The case concerned a café at a historic country house in Lancashire owned by the council. The council let the café to tenants, who granted a sub-tenancy at some point in time between 20 May 2019 and early October 2019, in breach of the alienation covenants in their lease. They informed the council that they had done so on 18 October 2019, and the council responded by serving a section 146 notice.
Meanwhile, having already invoiced the tenants for £2,845 to cover the cost of insurance for the period up to 25 February 2020, the council submitted a revised invoice for £1,826, apportioning the amount due up until 18 October 2019. That sum was paid to and accepted by the council on 11 November 2019, before it re-entered the premises on 22 November 2019.
Had the council waived its right of re-entry by issuing the revised invoice and/or by accepting payment for it? It is well settled that the acceptance of rent that accrues due after the date on which a landlord has knowledge of a breach of covenant amounts to a waiver. But it is less clear whether the demand and acceptance of rent with knowledge of the breach amounts to a waiver if the rent accrued due after the breach, but before the landlord had knowledge of it. The textbooks differ, as did Lord Justices Mummery and Rix in Osibanjo v Seahive Investments Ltd [2008] EWCA Civ 1282, and the point has never been decided.
The Court of Appeal noted that a landlord cannot waive a breach of covenant without knowledge of it, before ruling that the principle is that waiver takes place where the landlord demands or accepts rent which accrued due after the date of a breach known to the landlord. Where the breach consists of an unlawful sub-letting, the court considered that the landlord must know not only that the sub-letting has taken place, but also that the rent demanded or accepted accrued due after the date of the breach.
The council submitted its original invoice in September 2019, and it became due for payment on 2 October. But it was unclear exactly when the sub-lease was granted. It could have been granted on 5 or 6 October, after the payment fell due. And the council knew nothing about the sub-lease until the tenants informed them of it on 18 October 2019. So the submission of the original invoice did not affect the council’s right to forfeit its tenants’ lease.
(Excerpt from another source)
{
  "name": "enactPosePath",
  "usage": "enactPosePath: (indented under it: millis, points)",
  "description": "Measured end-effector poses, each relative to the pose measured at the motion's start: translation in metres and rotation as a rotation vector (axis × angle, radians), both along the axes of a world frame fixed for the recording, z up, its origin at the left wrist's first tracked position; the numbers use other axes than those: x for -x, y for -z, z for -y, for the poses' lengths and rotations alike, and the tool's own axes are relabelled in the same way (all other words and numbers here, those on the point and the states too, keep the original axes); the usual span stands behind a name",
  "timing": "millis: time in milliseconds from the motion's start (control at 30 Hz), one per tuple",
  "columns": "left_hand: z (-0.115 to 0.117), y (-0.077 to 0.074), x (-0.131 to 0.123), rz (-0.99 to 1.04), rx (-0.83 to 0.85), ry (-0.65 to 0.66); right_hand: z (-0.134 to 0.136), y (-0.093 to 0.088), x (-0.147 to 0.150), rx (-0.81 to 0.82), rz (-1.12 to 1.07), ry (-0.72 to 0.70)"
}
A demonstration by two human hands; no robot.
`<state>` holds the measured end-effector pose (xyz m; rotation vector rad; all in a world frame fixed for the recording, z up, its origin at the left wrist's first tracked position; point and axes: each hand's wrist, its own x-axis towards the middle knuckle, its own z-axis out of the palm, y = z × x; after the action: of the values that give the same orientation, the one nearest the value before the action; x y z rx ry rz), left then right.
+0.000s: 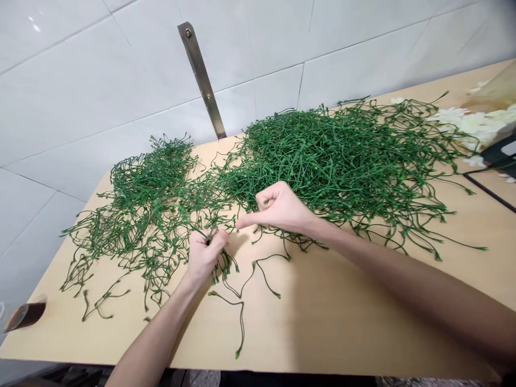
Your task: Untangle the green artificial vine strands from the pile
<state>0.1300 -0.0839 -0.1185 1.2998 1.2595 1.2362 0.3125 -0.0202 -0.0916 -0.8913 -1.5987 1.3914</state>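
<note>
- Green plastic flower stems point(322, 156), forked and knob-tipped, lie mostly in a big tangled heap toward the back and right of the table point(342, 344); we note a smaller heap point(149, 177) to the left, its loose edge spreading toward us.
- Left hand point(203, 255): closed around a small bunch of stems point(226, 264), with ends poking out on either side of the fist.
- Right hand point(280, 207): fingers curled, thumb stretched toward the left hand, the two near but apart. A speck of green shows by the curled fingers; we cannot fairly tell whether a stem is pinched there.
- Step in hand, as we judge it: gathering or sorting stems into the left fist, with the right hand working alongside.
- Next move, in our view, calls for a steady left grip and a light right-hand pinch, since the forked ends look apt to snag on their neighbours.
- A few loose stems point(242, 322) lie on bare wood just in front of the hands, easy for us to pick out singly.
- Around us: white petals point(471, 121) at far right, a cup of dark liquid point(28, 317) at the left edge, a metal bracket point(203, 80) on the tiled wall point(121, 70).
</note>
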Motion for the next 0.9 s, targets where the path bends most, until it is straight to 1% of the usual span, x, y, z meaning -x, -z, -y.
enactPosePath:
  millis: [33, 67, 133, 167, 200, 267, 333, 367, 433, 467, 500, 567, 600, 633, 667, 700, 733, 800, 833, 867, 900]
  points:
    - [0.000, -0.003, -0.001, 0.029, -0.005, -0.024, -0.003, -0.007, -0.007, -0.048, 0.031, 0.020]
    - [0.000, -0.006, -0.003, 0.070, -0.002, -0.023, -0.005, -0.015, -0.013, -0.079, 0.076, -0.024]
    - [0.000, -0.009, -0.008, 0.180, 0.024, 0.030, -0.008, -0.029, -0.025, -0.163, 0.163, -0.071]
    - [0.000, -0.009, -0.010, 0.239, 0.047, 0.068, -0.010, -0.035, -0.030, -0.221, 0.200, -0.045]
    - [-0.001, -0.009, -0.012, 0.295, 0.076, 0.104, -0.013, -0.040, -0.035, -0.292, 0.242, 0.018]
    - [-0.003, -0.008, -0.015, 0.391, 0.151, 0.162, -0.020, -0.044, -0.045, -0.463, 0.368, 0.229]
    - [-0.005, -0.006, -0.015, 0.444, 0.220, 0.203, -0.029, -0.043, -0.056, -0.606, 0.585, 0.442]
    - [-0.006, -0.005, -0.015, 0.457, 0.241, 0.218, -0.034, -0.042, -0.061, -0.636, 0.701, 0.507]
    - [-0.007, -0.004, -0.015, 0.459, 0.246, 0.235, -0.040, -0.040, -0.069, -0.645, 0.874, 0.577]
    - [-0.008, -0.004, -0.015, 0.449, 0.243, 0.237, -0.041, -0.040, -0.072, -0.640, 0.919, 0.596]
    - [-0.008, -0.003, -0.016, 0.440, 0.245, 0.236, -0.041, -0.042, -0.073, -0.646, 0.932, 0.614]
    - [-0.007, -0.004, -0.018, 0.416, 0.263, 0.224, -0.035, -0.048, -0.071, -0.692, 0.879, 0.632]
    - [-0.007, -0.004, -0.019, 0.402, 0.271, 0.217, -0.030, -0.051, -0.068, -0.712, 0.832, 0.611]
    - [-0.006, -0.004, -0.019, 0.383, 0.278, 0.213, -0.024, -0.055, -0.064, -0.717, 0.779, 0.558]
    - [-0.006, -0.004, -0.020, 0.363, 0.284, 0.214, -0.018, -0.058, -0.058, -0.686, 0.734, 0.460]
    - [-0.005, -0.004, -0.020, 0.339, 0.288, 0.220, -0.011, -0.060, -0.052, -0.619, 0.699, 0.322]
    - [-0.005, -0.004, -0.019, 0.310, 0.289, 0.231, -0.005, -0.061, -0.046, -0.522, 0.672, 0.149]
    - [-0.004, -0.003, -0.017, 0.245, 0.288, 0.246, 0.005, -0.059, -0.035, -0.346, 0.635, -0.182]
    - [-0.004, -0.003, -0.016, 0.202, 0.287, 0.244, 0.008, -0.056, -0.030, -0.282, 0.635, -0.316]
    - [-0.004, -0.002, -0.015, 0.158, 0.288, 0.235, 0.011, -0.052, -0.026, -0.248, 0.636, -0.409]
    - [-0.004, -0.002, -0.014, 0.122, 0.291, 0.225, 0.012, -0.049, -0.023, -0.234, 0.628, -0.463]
The revised demand for insurance was submitted on 4 November. But the Court of Appeal decided that it was not a fresh demand; it simply indicated that the council was prepared to accept payment for part of the period covered by the original invoice. And, although the council accepted payment on 11 November, it was a part-payment of the sum that fell due on 2 October and the council had not knowingly accepted rent accruing due after the date of the breach. Therefore, the council had not waived its right to forfeit the lease.